:: EXERCISE PROMPT ::
Say how many lines of the entries below include "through", giving nothing but that number.

:: EXTRACTED RECORDS ::
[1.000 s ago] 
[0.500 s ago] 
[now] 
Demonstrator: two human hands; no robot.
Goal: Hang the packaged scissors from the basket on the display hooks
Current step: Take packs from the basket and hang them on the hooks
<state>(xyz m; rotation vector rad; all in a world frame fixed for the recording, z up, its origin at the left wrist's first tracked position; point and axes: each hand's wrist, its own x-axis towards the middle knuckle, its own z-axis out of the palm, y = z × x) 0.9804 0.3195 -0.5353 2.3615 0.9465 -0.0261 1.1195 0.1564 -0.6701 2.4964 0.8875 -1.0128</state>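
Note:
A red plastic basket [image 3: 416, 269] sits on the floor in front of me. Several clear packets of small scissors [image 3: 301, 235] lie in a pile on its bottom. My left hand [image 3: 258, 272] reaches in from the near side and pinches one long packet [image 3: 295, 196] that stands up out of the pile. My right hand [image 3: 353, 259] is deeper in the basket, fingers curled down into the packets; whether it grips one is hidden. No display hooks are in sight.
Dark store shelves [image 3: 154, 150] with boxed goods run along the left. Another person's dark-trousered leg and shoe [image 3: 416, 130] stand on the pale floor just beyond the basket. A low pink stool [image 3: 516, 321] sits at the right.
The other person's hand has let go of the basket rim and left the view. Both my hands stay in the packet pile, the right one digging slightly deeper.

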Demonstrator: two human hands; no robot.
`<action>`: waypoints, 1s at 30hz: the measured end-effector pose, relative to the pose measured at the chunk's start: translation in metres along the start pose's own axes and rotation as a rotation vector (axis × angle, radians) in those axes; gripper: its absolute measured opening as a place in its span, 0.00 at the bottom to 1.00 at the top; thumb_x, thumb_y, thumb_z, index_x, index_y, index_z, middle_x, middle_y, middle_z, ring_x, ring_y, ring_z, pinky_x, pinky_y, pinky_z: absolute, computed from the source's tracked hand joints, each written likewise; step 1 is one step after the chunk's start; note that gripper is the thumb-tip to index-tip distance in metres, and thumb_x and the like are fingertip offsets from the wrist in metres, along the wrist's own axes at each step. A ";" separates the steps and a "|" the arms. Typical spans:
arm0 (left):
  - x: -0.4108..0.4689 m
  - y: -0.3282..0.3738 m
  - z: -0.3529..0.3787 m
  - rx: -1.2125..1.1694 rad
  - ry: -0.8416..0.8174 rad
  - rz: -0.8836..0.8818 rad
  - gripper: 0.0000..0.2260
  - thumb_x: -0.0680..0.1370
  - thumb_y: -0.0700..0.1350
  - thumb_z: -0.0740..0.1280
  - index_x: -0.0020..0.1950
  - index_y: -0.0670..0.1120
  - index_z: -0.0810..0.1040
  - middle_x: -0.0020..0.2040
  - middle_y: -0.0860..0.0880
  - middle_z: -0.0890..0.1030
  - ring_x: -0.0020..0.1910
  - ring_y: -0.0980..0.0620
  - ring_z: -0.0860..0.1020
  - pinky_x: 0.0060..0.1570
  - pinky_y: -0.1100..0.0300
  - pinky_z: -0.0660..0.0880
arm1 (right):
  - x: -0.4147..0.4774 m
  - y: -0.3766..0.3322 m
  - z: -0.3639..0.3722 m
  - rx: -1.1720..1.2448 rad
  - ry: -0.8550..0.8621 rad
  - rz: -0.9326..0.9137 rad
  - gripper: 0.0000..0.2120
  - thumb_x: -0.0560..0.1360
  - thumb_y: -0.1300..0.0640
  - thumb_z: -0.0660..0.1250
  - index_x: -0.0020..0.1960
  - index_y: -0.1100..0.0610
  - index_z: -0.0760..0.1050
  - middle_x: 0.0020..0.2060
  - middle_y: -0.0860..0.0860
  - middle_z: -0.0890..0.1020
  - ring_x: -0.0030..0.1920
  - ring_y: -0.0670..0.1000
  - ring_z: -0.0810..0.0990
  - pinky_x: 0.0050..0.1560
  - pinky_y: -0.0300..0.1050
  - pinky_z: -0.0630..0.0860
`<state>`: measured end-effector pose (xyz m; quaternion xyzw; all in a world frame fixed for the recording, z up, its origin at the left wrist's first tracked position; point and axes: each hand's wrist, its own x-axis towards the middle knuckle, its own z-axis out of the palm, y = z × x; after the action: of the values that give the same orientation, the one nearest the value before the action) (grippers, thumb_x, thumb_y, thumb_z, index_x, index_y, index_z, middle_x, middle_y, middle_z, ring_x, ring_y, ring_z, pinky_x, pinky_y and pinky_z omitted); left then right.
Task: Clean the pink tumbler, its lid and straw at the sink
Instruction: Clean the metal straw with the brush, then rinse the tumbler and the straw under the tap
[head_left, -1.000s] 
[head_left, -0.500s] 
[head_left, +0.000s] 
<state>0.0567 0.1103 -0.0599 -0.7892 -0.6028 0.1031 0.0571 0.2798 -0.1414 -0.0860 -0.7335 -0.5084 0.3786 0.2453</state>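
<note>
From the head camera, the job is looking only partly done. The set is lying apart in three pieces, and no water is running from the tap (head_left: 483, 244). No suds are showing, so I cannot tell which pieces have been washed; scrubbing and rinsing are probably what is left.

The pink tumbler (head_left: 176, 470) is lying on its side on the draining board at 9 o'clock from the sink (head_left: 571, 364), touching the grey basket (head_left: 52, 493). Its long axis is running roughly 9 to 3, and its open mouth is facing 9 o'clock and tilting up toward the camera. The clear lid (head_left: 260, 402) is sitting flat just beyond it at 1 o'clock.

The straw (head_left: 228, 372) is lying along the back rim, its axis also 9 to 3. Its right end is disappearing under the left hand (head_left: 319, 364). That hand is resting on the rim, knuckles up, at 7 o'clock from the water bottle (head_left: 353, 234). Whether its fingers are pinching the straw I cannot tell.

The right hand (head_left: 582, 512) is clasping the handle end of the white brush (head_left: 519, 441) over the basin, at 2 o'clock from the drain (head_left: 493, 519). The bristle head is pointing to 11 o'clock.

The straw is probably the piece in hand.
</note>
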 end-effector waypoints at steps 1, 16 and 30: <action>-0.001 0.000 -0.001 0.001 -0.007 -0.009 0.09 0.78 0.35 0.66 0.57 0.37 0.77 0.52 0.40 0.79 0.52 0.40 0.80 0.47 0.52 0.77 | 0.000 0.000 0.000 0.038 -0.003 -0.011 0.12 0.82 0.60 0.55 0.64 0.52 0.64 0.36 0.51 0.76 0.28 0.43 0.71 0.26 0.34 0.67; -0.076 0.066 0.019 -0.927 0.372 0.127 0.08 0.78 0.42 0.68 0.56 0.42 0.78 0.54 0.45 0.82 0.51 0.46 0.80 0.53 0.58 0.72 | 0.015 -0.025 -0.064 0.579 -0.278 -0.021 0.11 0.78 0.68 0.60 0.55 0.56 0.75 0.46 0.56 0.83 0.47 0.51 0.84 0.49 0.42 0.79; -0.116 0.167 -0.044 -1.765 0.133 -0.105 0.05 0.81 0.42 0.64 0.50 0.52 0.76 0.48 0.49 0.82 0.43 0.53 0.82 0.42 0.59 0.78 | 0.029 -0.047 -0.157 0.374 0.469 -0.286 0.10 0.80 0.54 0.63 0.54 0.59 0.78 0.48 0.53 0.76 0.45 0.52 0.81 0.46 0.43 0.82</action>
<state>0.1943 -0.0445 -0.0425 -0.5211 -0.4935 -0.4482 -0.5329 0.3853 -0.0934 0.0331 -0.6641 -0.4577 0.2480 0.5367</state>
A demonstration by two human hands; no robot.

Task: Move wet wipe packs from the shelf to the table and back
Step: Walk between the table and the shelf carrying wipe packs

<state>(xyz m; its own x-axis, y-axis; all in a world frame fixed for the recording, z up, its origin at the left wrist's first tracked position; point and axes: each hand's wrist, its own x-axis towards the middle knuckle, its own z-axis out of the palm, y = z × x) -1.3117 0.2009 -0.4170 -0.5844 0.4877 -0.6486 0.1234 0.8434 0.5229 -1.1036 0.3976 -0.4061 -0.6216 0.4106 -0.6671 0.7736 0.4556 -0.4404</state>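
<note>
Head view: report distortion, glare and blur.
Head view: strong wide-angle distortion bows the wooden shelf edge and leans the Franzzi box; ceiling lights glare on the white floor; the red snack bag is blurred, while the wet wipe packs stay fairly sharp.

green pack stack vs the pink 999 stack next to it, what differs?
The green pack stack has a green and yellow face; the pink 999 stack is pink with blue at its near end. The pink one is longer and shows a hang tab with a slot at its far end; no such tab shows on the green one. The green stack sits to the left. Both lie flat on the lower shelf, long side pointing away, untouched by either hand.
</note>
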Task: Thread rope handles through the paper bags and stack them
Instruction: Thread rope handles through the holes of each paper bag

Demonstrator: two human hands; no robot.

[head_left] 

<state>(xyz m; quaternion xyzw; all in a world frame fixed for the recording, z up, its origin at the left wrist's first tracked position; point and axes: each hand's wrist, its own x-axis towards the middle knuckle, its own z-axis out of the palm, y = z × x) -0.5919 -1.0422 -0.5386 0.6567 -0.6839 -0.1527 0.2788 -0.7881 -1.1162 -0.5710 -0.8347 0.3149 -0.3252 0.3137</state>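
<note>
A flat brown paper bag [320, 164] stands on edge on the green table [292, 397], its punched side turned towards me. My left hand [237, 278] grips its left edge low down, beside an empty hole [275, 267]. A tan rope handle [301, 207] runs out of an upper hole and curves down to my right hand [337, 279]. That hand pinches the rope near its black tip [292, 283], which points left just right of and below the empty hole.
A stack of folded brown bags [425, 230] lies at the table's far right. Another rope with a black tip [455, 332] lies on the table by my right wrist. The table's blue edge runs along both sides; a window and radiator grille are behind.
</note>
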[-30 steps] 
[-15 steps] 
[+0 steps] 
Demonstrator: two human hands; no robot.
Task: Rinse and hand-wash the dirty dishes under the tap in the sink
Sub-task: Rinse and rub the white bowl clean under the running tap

:: ANSWER SPACE ::
2